The NZ Herald runs climate alarm propaganda in every shape and size, and from every imaginable point of view. But it was scraping the barrel with its recent patronising but content-free sermon from a certain George Laking – presented on its weather page under the heading of “Epsom and climate change”.

Laking is apparently an oncologist. He transparently knows nothing whatever of meteorology, and even less about economics – and therefore relies upon a quote from an IEA economist to define the state of the science. He then buttresses his scientific bombast with other strongly-held opinions from non-scientists – the World Bank, UK Ministry of Defence, the Medical Association, and the World Health Organisation.

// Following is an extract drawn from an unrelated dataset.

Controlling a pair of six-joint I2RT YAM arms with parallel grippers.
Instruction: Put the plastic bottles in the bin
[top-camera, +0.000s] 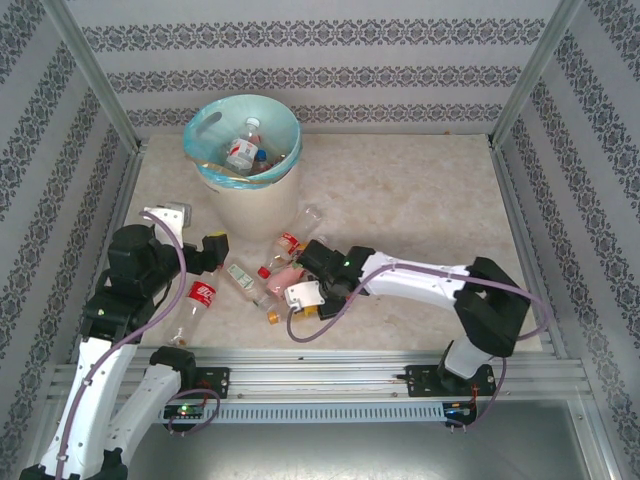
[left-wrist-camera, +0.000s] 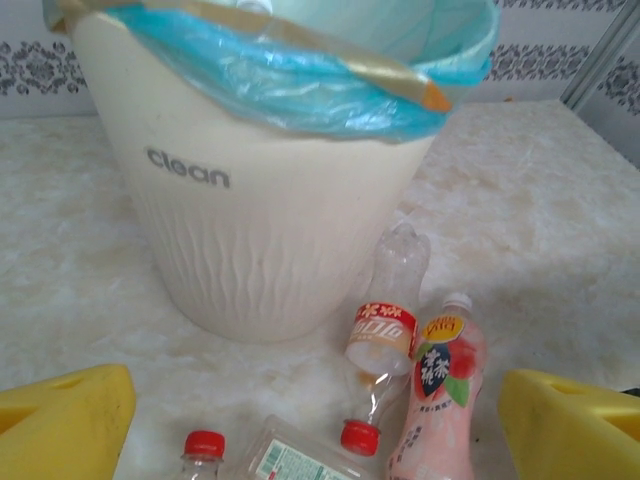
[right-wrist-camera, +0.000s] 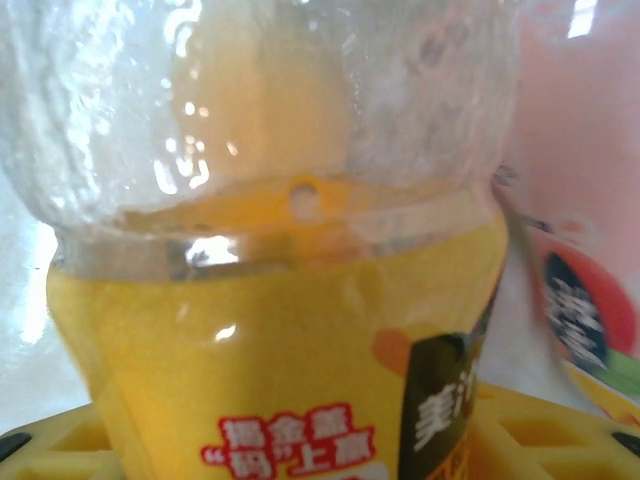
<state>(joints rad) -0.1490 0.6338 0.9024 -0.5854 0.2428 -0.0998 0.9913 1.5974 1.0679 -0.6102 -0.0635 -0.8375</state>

Each one of his sources has heard a real scientist say something, somewhere, about climate science. And they are almost sure they can remember part of what was said. But, says George, global warming isn’t about science anyhow, it’s about MORALITY!

If you want to know how morality works, ask a cancer doctor. George has seen what tobacco sellers got up to and he wouldn’t be a bit surprised if climate sellers weren’t just as bad.

And it turns out George’s medical training also left him well-versed in the need to manipulate raw data to get the result you are after. He says:

“If you take the raw temperature recordings alone (like ACT or… Richard Treadgold did), you won’t see a temperature rise. But that is because the readings have to be corrected for changes in site location, exposure, and instrumentation. Treadgold overlooked this and so ACT constructed a whole court case on the most abysmal scientific howler.”

Hmm. George obviously doesn’t read very much in pursuit of his climate hobby. He certainly doesn’t express any methodological preferences as between Salinger (1981) and RS93; or even NIWA’s 2010 review versus the audit published by the NZ Climate Science Coalition. He doesn’t even differentiate between the old 7SS and the NZT7.

Poor George seems to think Richard Treadgold is helping ACT to sue somebody in Epsom. Perhaps the teacup taper?

Does the Herald read these Op-Eds before publication, or is a burning zeal to hurl abuse at non-believers seen to be a sufficient qualification?